An amusing and well-illustrated gift book for anyone interested in gadgetry and the progress of garden history.
The first thing to note about this fun and attractive little book is the unusual style and quality of the illustrations. The detailed pen and ink drawings by Dave Hopkins have been realised in a pleasing retro style that hearkens back not to the usual 1930s but to the high-Victorian period. The full-page drawing illustrating a topiary garden is magnificent, as is the one of the Temperate House at Kew, and there are many more. One suspects the artist is unfamiliar with the topic, because some of these drawings seem slightly odd, such as the one of a bewhiskered Victorian journalist sitting in the garden surrounded by his family, all of them apparently reading garden magazines. The trouble is, these are modern glossy magazines, with vibrant cover shots – nothing like 19thcentury periodicals.

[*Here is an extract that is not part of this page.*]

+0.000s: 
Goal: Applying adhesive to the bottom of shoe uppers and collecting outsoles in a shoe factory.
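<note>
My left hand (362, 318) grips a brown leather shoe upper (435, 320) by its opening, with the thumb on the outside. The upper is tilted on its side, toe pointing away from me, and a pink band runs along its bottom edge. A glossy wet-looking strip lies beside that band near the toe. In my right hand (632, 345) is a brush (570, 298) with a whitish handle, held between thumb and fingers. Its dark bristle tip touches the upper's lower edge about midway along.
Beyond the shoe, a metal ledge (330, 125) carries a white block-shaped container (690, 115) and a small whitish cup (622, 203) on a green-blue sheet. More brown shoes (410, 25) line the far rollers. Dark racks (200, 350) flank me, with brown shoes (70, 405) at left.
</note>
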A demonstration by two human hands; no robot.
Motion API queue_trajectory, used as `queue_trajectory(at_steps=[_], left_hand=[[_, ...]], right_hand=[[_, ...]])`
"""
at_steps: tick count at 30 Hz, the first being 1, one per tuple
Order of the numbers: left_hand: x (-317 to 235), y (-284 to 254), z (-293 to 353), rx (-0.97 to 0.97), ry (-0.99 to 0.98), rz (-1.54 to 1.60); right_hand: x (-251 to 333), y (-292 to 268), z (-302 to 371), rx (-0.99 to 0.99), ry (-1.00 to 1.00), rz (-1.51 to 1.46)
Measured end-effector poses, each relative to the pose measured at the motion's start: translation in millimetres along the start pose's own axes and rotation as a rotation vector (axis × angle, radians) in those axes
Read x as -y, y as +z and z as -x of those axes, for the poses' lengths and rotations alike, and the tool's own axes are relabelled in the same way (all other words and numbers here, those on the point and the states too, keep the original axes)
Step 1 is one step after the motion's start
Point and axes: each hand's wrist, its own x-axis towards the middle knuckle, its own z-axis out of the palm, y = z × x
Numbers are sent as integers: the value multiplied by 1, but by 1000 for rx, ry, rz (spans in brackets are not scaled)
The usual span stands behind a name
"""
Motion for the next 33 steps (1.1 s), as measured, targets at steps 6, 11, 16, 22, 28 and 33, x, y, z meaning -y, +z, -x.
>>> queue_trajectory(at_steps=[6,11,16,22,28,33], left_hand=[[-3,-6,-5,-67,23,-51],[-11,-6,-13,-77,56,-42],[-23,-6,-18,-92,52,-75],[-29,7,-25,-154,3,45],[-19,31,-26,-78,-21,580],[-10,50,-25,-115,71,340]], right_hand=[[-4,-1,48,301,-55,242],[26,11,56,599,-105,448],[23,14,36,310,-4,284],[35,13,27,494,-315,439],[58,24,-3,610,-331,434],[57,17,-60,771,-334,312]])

The text consists of 50 short and pithy entries devoted not just to garden inventions such as the Wardian case of the title, but plants, garden types – rockeries, ‘wilderness gardens’ – and even periods of garden history. Therefore anyone looking for a celebration of garden gadgets and inventions, which the title might imply, will be disappointed; I’m not sure that ‘Roses’, for example, counts as a garden innovation. But one shouldn’t be too pedantic, perhaps, given the light-hearted tone. The entries in fact amount to an (extremely) potted history of English gardening, right up to what is called ‘prairie gardening’ and an entry on climate change – presumably a less desirable ‘innovation’.
This is an undemanding read, and the kind of book that tends to end up in the smallest room in the house. The unusually small print size may create problems for older eyes.